On Thu, 2008-09-04 at 14:59 +0200, David Jander wrote:
> On Thursday 04 September 2008 14:19:26 Josh Boyer wrote:
> >[...]
> > >(I have edited the output of this tool to fit into an e-mail without
> > > wrapping lines for readability).
> > >Please tell me how on earth there can be such a big difference???
> > >Note that on a MPC5200B this is TOTALLY different, and both processors
> > > have an e300 core (different versions of it though).
> >
> > How can there be such a big difference in throughput?  Well, your algorithm
> > seems better optimized than the glibc one for your testcase :).
> 
> Yes, I admit my testcase is focussing on optimizing memcpy() of uncached data, 
> and that interest stems from the fact that I was testing X11 performance 
> (using xorg kdrive and xorg-server), and wondering why this processor wasn't 
> able to get more FPS when moving frames on screen or scrolling, when in 
> theory the on-board RAM should have bandwidth enough to get a smooth image.
> What I mean is that I have a hard time believing that this processor core is 
> so dependent of tweaks in order to get some decent memory throughput. The 
> MPC5200B does get higher througput with much less effort, and the two cores 
> should be fairly identical (besides the MPC5200B having less cache memory and 
> some other details).
> 

I have personally optimized memcpy for power4/5/6 and they are all
different. There are dozens of different PPC implementations from
different manufacturers and design, every one is different! With painful
negotiation I was able to get the --with-cpu= framework added to glibc
but not all distro use it. You can thank me later ...

MPC5200B? never heard of it, don't care. I am busy with power7.

So don't assume we are stupid because we have not dropped everything to
optimize memcpy for YOUR processor and YOUR specific case.

You care, your are a programmer? write code! If you care about the
community then fit your optimization into the framework provided for CPU
specific optimization and submit it so others can benefit. 

> >[...]
> > I don't think you're doing anything wrong exactly.  But it seems that
> > your testcase sits there and just copies data with memcpy in varying
> > sizes and amounts.  That's not exactly a real-world usecase is it?
> 
> No, of course it's not. I made this program to test the performance difference 
> of different tweaks quickly. Once I found something that worked, I started 
> LD_PRELOADing it to different other programs (among others the kdrive 
> Xserver, mplayer, and x11perf) to see its impact on performance of some 
> real-life apps. There the difference in performance is not so impressive of 
> course, but it is still there (almost always either noticeably in favor of 
> the tweaked version of memcpy(), or with a negligible or no difference).
> 
The trick is that the code built into glibc has to be optimal for the
average case (4-256, average 12 bytes). Actually most memcpy
implementations are a series of special cases for length and alignment. 

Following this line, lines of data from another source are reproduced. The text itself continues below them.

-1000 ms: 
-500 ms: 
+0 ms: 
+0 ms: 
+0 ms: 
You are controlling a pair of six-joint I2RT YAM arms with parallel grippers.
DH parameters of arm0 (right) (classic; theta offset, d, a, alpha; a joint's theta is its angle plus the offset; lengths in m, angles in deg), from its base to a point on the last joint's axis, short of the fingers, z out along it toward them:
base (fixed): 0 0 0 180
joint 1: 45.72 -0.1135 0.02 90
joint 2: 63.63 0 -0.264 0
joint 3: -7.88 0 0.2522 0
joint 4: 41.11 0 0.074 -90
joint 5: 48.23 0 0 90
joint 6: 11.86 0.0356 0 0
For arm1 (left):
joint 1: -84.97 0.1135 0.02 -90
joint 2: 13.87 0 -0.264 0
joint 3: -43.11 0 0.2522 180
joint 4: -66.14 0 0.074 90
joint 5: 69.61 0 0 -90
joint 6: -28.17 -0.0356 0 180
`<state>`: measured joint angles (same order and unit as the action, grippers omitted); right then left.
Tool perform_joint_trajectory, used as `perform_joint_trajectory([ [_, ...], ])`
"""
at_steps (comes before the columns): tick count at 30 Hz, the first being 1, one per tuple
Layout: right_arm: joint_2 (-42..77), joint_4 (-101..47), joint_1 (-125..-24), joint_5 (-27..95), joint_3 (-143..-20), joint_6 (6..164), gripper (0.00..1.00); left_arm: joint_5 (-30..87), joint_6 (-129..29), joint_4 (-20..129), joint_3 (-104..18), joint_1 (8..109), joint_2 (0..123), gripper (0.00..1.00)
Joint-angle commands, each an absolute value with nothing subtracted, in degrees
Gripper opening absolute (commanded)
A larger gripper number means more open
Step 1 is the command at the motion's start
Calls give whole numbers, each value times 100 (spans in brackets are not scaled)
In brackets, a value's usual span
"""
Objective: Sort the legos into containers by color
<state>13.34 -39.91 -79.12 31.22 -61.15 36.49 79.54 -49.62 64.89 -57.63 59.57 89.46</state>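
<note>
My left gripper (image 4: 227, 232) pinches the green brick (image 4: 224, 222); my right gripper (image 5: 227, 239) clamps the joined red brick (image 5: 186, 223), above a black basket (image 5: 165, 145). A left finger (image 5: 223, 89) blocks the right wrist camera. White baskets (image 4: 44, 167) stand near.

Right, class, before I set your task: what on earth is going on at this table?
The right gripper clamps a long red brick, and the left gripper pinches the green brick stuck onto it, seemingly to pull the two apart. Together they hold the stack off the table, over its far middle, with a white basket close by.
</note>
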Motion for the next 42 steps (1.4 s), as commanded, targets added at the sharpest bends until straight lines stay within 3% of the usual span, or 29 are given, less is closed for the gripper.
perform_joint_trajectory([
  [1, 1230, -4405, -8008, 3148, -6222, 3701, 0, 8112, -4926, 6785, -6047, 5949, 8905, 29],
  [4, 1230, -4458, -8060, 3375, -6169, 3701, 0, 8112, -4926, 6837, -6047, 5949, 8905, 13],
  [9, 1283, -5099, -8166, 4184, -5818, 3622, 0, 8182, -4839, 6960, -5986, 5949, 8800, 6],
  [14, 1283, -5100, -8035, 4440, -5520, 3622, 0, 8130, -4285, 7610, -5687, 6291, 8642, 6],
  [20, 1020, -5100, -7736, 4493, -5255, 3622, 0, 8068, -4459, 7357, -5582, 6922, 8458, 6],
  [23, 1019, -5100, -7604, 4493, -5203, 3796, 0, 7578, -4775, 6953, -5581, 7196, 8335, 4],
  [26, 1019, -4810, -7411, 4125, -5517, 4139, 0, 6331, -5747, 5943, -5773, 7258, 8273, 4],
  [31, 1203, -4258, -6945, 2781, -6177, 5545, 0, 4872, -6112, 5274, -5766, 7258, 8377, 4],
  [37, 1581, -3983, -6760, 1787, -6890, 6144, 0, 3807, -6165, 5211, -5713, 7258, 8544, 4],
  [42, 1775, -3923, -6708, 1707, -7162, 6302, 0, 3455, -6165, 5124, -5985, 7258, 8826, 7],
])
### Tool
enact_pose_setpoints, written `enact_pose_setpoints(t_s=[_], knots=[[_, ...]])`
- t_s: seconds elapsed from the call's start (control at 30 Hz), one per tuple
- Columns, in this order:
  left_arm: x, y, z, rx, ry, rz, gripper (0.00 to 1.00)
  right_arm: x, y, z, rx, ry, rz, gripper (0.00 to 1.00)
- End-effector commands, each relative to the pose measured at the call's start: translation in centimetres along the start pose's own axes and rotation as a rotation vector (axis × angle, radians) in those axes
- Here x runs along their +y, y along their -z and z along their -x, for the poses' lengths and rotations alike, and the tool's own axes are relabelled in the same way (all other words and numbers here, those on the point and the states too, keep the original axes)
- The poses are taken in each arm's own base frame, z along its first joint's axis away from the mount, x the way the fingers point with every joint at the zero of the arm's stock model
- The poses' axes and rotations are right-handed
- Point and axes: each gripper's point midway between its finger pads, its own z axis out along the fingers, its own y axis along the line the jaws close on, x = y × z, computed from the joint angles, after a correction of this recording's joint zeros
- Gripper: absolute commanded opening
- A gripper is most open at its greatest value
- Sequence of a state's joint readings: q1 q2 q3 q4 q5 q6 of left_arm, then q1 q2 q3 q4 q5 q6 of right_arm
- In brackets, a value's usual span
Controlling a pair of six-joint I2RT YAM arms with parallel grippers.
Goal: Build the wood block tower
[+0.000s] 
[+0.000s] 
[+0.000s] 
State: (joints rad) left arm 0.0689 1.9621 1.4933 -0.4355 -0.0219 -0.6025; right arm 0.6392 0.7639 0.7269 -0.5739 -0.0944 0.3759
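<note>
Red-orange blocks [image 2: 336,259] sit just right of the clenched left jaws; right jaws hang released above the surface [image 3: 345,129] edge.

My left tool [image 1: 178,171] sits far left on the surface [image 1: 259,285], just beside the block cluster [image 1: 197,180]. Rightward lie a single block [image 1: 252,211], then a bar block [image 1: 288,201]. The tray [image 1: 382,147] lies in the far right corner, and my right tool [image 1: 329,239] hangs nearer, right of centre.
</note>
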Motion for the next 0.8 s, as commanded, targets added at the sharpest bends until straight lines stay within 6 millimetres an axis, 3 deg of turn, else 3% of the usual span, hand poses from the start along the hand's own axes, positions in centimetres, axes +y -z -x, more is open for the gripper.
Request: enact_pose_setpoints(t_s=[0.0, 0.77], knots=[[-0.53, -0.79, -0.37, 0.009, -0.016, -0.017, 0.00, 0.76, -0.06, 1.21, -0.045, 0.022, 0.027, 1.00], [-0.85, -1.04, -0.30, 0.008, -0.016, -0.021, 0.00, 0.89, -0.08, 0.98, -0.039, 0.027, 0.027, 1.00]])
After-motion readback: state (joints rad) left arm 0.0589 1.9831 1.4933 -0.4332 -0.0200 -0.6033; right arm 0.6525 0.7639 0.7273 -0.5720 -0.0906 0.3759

You can always do better if you know exactly what processor you are on
and what specific sizes and alignment your application uses.

> I have not studied the different application's uses of memcpy(), and only done 
> empirical tests so far.
> 
> > I think what Paul was saying is that during the course of runtime for a
> > normal program (the kernel or userspace), most memcpy operations will be of
> > a small order of magnitude.  They will also be scattered among code that
> > does _other_ stuff than just memcpy.  So he's concerned about the overhead
> > of an implementation that sets up the cache to do a single 32 byte memcpy.
> 
> I understand. I also have this concern, especially for other processors, as 
> the MPC5200B, where there doesn't seem to be so much to gain anyway.
> 
> > Of course, I could be totally wrong.  I haven't had my coffee yet this
> > morning after all.
> 
> You're doing quite good regardless of your lack of caffeine ;-)
> 
> Greetings,
>